In new research published in BMJ Nutrition, Prevention & Health, the Norwegian researchers discovered that daily consumption of Jarlsberg cheese (a Norwegian cheese variety known to contain vitamin K2 in its menaquinone-7, MK-7, form) has the capacity to positively support key bone biomarkers beneficial for bone density in the long run.
During the study, which was set up in a crossover design, 66 healthy female participants were included, with one group consuming around 2 ounces (57 grams) of Jarlsberg cheese daily for six weeks, and the others consuming Camembert cheese. For context, one serving of cheese is about 1.5 ounces, so this amount of Jarlsberg consumption was normal (not crazy high). After the first six weeks, the participants switched and tested the other cheese. This is a relevant comparator since Camembert is not a good source of vitamin K2.

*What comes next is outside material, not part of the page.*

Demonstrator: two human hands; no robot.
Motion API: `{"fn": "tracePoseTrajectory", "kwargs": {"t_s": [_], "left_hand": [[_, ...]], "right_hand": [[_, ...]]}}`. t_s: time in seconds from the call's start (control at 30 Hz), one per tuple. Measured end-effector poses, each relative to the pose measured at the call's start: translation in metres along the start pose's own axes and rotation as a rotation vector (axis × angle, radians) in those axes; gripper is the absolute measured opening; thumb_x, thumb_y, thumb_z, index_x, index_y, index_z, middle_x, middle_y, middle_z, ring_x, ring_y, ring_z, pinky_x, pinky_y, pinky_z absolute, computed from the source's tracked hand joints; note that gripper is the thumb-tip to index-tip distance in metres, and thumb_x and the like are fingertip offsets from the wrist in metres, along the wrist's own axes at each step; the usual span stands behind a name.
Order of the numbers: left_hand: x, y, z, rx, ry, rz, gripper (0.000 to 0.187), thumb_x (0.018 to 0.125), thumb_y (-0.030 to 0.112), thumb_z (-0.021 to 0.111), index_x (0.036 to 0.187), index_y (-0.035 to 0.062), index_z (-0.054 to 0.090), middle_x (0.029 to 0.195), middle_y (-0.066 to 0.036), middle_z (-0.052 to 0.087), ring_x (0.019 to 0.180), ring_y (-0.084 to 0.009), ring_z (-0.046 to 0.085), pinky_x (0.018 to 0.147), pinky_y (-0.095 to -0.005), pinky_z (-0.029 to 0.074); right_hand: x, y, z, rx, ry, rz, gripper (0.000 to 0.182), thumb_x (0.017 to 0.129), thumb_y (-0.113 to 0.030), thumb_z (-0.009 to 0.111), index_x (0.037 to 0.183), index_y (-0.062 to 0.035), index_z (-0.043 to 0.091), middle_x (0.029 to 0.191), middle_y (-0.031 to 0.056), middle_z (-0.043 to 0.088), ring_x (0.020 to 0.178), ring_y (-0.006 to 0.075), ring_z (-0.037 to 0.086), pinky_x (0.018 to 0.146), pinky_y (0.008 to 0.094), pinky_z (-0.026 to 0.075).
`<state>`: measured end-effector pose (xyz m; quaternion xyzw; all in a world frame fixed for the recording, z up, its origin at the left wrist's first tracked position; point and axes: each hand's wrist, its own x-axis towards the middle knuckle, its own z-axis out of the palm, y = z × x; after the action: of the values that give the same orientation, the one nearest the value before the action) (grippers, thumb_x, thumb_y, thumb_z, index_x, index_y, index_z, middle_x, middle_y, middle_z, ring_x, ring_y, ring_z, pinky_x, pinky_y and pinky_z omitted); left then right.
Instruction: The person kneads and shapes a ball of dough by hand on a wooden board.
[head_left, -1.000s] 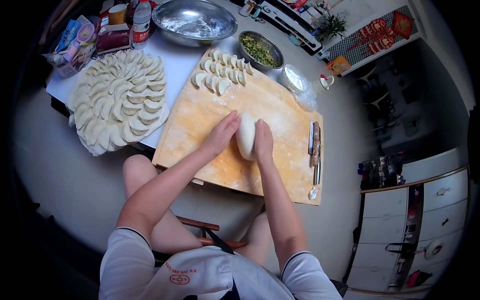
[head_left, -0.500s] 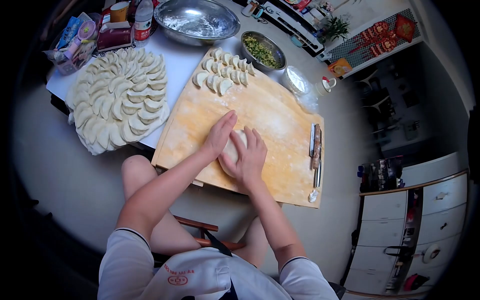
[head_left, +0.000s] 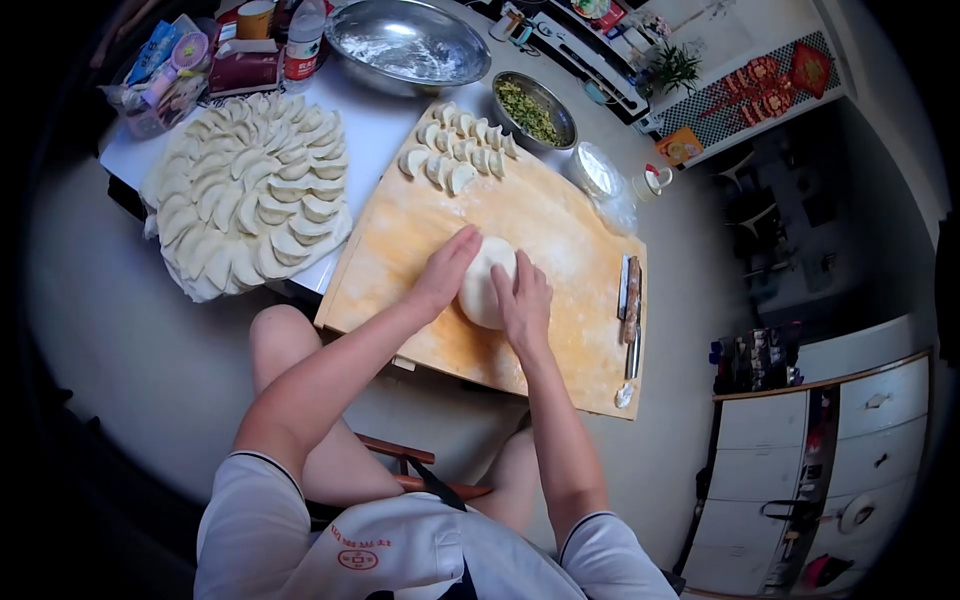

After a six-week period, researchers found that women consuming Jarlsberg cheese daily experienced a significant increase in vitamin K2 and key bone biomarkers related to bone building (i.e., mineralization and growth), while total and LDL cholesterol, as well as glycated hemoglobin (aka HbA1c) decreased. Meanwhile, these same markers remained unchanged or slightly decreased (i.e., bone biomarkers) in those who consumed Camembert cheese.
TL;DR: Jarlsberg cheese is a (delicious) functional food that, when regularly consumed, might have a positive impact on bone density and longevity, as well as benefit heart health. And it’s all thanks to vitamin K2.